Following the Reformation, the most important factor in dynastic marriages was the matter of confession. Inter-confessional marriages within the higher nobility were nearly impossible. In the few rare cases in which such a cross-confessional marriage was affected, public opinion expected if not demanded the conversion of the bride. As each dynastic marriage represented in investment in the future, the most important factor regulating such union was exclusivity or parity. Members of a ruling house usually did not marry minor nobles. Such bad matches had the potential for a considerable reduction in social prestige and the squandering of social capital. During the tumultuous and rebellious times of the 19th century, various European dynasties sought new strategies of maintaining their dominance within the increasingly bourgeois societies. Yet bourgeois society itself, in the face of aggressive nation building, imitated aristocratic mannerism when it came to marriage.
This was particularly true amongst the Jewish avant-garde in Germany. For one, Jews faced pressures to convert to Christianity as a way of achieving civic emancipation. Such transformations, generally accomplished through adult baptism, had the potential to seriously complicate relationships within families and between friends. Take for example Lea Salomon Mendelssohn and her husband Abraham, son of the great Jewish intellectual and public figure Moses Mendelssohn. When Moses died he left behind a widow and six children; four would leave Judaism to become Catholics and Protestants, respectively. Abraham and Lea’s conversion became a headline story because their son Felix and their daughter Fanny were highly talented and visible pianists and composer. In the end, going against Lea’s mother Bella’s outrage, Abraham decided to baptize his children in 1822. Abraham vaguely wrote to his daughter, “We have educated you and your brothers and sisters in the Christian faith because it is the creed of most civilized people today.” And he quarreled with Felix about his continued use of the family name Mendelssohn, “A Christian Mendelssohn is an impossibility. The name Mendelssohn would always stand for a Judaism in transition.”
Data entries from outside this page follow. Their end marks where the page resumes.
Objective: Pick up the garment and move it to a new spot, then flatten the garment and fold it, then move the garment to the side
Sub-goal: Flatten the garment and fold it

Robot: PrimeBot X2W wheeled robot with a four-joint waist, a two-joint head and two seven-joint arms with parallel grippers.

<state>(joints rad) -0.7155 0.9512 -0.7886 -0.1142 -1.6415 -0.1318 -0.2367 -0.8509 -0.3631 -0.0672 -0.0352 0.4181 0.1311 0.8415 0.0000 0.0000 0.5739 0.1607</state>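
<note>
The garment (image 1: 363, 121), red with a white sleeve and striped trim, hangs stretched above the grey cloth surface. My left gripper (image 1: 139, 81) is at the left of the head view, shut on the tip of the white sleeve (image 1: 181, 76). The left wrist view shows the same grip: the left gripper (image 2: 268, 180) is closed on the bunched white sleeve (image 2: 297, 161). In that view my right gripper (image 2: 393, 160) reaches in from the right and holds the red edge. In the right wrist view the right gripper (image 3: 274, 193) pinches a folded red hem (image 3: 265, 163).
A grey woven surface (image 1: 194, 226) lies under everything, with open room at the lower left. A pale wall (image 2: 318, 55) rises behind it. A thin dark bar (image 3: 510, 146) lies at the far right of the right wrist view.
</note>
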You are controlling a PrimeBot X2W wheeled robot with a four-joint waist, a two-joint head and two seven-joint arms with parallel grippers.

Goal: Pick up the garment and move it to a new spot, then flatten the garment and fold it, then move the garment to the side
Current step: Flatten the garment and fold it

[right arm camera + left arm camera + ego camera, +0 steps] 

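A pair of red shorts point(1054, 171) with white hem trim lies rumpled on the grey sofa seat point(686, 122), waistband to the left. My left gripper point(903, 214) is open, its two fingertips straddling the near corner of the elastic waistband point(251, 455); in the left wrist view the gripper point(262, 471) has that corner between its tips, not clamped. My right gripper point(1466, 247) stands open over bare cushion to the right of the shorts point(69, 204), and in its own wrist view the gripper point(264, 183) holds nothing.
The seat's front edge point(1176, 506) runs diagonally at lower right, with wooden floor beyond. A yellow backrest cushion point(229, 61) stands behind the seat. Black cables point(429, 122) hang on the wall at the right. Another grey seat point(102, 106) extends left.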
Lea Mendelssohn and Amalie Beer had become joined by the marriage of Abraham’s niece Betty to Heinrich Beer. While Lea had reluctantly agreed to the baptism of her children, Amalie was determined that her son Giacomo Meyerbeer would retain his Jewish identity. But Giacomo had other problems as well. He was already 33 and living in Italy, and “His nervous afflictions, real and imagined,” multiplied as the years passed. He kept in close touch with his family in Berlin, and reported all manners of “nervous exhaustion, stomach ailments, digestive problems, headaches, and painful skin rashes.” His parents turned a blind eye to various short-lived romantic episodes, but when it came time to marry, the wife would have to be appropriate to their elevated position. So Amalia went to considerable effort to find the right mate for her son, and when a match with an Ephraim descendant did not come to pass, she selected Giacomo’s first cousin, Minna Mosson. Minna was the daughter of Joseph Moses who subsequently changed his name to Mosson, and Johanna Liebmann Meyer Wulf, the younger sister of Amalia Beer. And so it came to pass that Giacomo married Minna on 25 May 1826. Game of Thrones would tell you that such arranged inter-family marriages were automatically doomed to failure; I’ll tell you next time how Giacomo and Minna got along.
Giacomo Meyerbeer: Romilda e Costanza, Trio “Che barbaro tormento”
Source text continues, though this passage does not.